Abrotanoide Acro + Revive Dip = Bad Idea

tylersarah

Member
Today I dipped an Abrotanoide colony in Revive, about a hour after it was in the tank it seemed to bleach and the tank is a bit cloudy, and a few of the LPS corals are upset, take the coral out or give it a chance?
 
The house, including the basement (because the sump is plumbed down there) smells like raw fish sewage due to this coral. My concern is that it could kill the fish overnight. Two things I'm going to do, check for NH4 and do a w/c.

The coral is a large colony, 6 inches wide or so. When I first put it in the tank a filmy cloud of white shed off of it followed by bleaching all over the coral. There is no more white shedding. Safe to keep the coral in the tank and check for polyp extension tomorrow?
 
I dipped it in a bowl of tank water, then put the coral in the tank and once the powerheads hit the coral it shed the first layer and proceeded to bleach fully. Note, I didn't use full strength Revive either, I never do because I know some corals are more sensitive.

The smell of the coral infiltrated the entire house so much that we decided to dispose of the coral. Anything that smells that badly and is affecting the other corals so adversely, in my opinion, has a very little chance of comeback. If the smell had gone away after the water change, or if the coral didn't fully bleach, I would have felt more hopeful. Lesson learned, stick to aqua and maricultured corals, leave the really wild stuff in the wild.
 
you either introduced revive into your reef, or you used too strong of a dose. did you have a power head blasting the coral in the dip container ? any water movement ?


are you sure its not the smell of coral you are sensing ? all corals smell, dead corals dont though. kinda puzzling. u sure its not the bucket with revive stinking up ?

either way ... hope the rest of ure stock is fine, and nothing wrong with wild corals :D all mine are wild.
 
Here's some more detail:
I poured a gallon of sump water into a bowl, set up a drip system with the coral and the bag water in the bowl, 20 mins went by and I added 30 mL of Revive, swirled it around every couple mins and after 10 mins I dipped the coral in more collected sump water then into the tank. Immediately a white filmy substance created a cloud around the coral that dispersed into the tank, followed by complete bleaching of the coral. And the smell came a few mins after the milky cloud.
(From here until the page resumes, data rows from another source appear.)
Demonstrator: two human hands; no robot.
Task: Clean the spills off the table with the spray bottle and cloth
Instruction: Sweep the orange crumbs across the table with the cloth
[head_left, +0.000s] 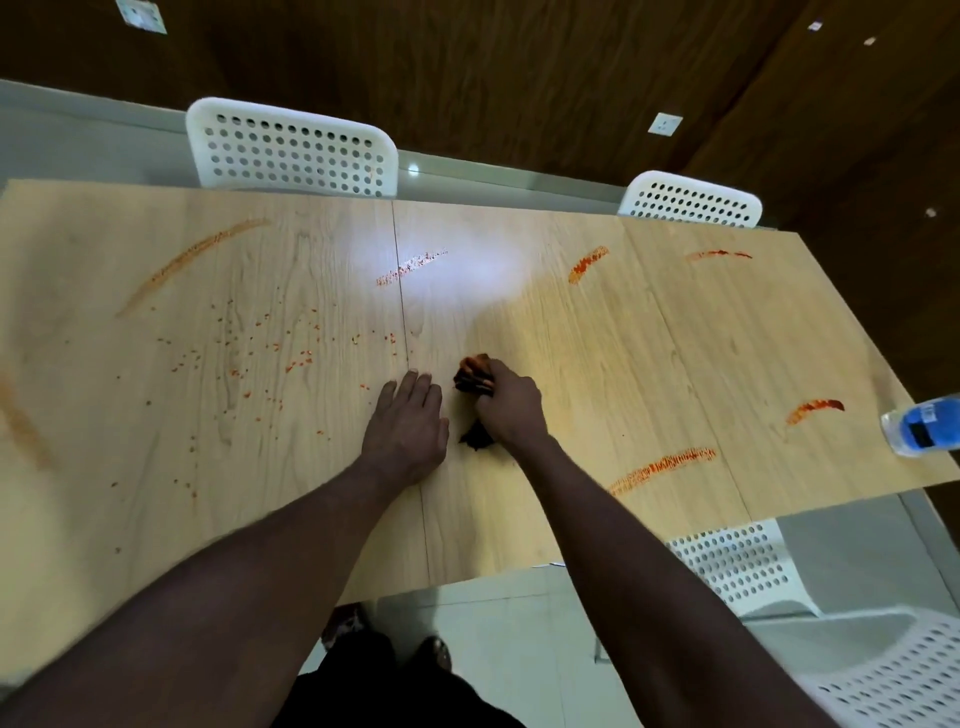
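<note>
My right hand (510, 410) grips a dark, bunched cloth (471, 378) stained orange-red, held against the light wooden table (649, 338) near its middle. Just left of it my left hand (408, 428) rests flat on the table, fingers straight. Red-orange streaks (662, 465) mark the right half and far side of the table, and many small red specks (270, 353) are scattered over the left half. A clear bottle with a blue label (922, 425) lies on the table's right edge, away from both hands; its top is cut off by the frame.
Two white perforated chairs (291, 150) (691, 200) stand at the far side, and two more (737, 566) (883, 670) at the near right. My legs and feet (431, 654) show below the near edge. A seam (408, 338) runs across the tabletop beside my left hand.
</note>
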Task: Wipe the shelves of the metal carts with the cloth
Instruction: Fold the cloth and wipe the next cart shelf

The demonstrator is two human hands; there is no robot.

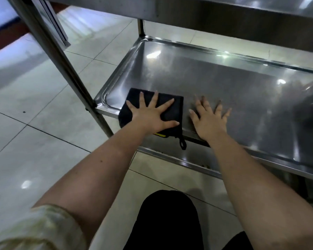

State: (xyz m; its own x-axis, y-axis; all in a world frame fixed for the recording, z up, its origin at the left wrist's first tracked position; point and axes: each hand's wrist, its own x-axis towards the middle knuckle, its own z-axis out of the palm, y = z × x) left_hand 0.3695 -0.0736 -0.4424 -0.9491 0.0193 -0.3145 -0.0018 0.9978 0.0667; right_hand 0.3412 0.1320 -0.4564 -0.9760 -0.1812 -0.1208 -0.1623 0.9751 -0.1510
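Observation:
A folded black cloth (173, 107) with a small hanging loop lies on the near left corner of the metal cart's lower shelf (224, 83). My left hand (152, 114) lies flat on the cloth with fingers spread, pressing it against the shelf. My right hand (209, 120) rests flat on the bare steel just right of the cloth, fingers spread, holding nothing. The cloth's front edge and loop hang over the shelf's near rim.
An upper shelf (206, 8) overhangs the lower one. A slanted cart leg (65, 69) stands at the left corner and another leg (141, 27) at the back. Pale tiled floor (34, 141) surrounds the cart. My dark-clothed knee (170, 222) is below.

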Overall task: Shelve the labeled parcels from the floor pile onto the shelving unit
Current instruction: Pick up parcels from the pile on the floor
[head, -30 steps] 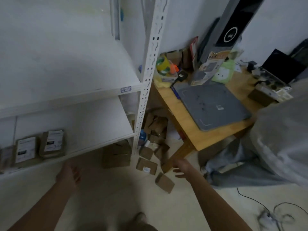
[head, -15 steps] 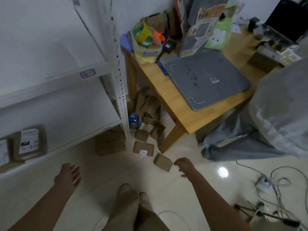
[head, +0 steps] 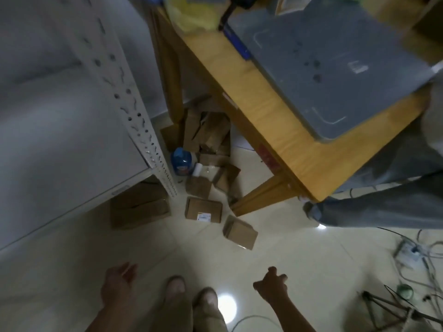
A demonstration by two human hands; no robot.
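Shelf unit point(head: 72, 140) at left, with its perforated post point(head: 134, 111) standing at the edge of the pile; no shelved parcels can be made out in this view. Left hand point(head: 117, 283) is held low over the floor, fingers relaxed and apart, nothing held. A larger box point(head: 140, 204) is tucked under the bottom shelf. Parcel pile point(head: 208, 149) lies on the floor ahead of both hands, between the post and the table leg, with a blue bottle point(head: 181, 161) beside it at the post. At the near end of the pile, a labelled parcel point(head: 203, 210) lies flat, long axis across the view, with a small white label at its near edge; the print is too small to be read. Just right of it, a plain parcel point(head: 240, 232) lies skewed, long axis running away to the left; no label is seen on its upper face. Right hand point(head: 272, 285) is empty, thumb out, fingers loosely half-curled. Judged: the plain parcel is nearest the right hand and the labelled one sits about midway between the hands, so a forward, downward reach is needed. Tabletop point(head: 263, 97) at upper right carries a grey mat point(head: 335, 63); its markings are not legible.
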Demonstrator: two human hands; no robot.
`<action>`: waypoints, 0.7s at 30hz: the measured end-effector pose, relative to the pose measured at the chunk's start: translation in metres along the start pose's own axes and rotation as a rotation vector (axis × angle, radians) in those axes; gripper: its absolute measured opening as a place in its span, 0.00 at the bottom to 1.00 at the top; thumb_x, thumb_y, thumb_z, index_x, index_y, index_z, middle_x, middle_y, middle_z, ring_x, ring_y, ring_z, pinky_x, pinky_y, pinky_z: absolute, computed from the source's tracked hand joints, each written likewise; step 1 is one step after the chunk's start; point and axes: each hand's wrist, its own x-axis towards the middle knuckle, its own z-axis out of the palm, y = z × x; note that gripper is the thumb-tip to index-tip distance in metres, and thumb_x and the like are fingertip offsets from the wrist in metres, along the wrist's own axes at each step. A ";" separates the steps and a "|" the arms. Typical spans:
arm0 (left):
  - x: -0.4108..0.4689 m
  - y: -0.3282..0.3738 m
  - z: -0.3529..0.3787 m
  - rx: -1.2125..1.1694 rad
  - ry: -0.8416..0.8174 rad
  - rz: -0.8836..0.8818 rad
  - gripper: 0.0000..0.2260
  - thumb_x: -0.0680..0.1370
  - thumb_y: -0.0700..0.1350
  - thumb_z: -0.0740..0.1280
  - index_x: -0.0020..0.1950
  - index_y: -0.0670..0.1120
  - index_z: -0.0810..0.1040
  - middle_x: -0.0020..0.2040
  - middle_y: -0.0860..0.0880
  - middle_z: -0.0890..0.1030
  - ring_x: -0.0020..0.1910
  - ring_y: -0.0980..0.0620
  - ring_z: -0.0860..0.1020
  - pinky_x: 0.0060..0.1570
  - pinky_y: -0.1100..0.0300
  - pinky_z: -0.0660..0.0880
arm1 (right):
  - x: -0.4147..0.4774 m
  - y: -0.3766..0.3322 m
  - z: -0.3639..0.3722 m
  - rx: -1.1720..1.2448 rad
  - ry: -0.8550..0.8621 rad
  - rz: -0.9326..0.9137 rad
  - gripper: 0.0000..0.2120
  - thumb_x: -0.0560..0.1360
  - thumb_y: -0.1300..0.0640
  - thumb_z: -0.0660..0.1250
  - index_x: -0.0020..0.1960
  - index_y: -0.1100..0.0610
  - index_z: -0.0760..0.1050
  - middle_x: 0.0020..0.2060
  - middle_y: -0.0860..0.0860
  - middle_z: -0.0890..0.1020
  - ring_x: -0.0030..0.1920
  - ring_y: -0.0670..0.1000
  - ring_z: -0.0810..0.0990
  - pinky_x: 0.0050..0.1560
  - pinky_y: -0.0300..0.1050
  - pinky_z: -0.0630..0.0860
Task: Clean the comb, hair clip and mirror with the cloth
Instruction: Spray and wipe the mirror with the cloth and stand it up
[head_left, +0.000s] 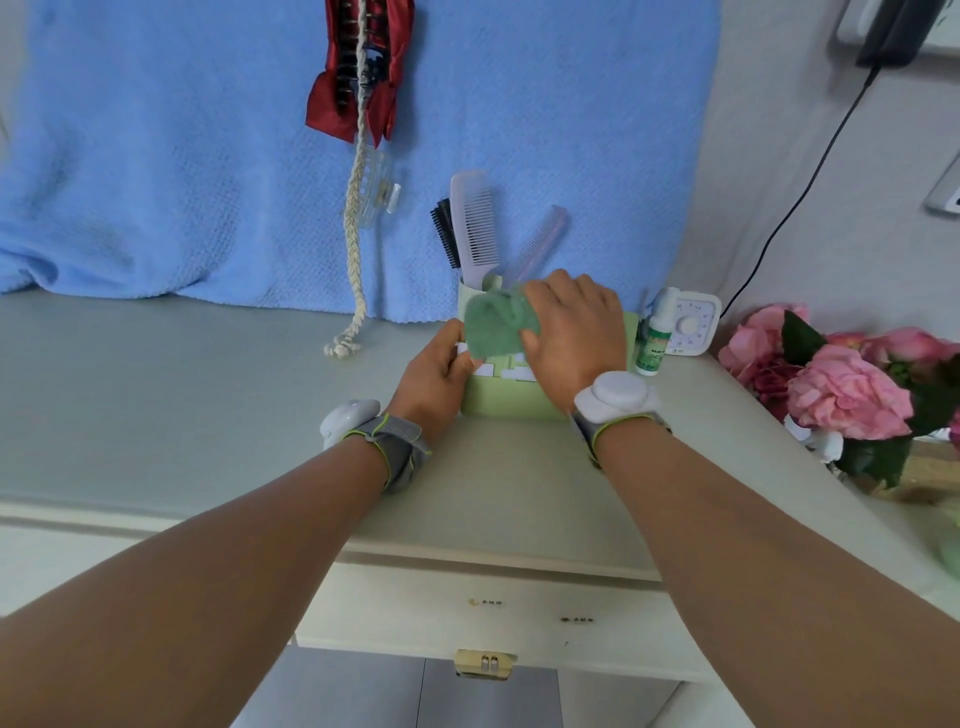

When the coral was removed from the tank, it did not smell, but the house, basement and water still did. In the morning the smell had dissipated and the other corals looked much better.
 
I dipped it in a bowl of tank water, then put the coral in the tank and once the powerheads hit the coral it shed the first layer and proceeded to bleach fully. Note, I didn't use full strength Revive either, I never do because I know some corals are more sensitive.

The smell of the coral infiltrated the entire house so much that we decided to dispose of the coral. Anything that smells that badly and is affecting the other corals so adversely, in my opinion, has a very little chance of comeback. If the smell had gone away after the water change, or if the coral didn't fully bleach, I would have felt more hopeful. Lesson learned, stick to aqua and maricultured corals, leave the really wild stuff in the wild.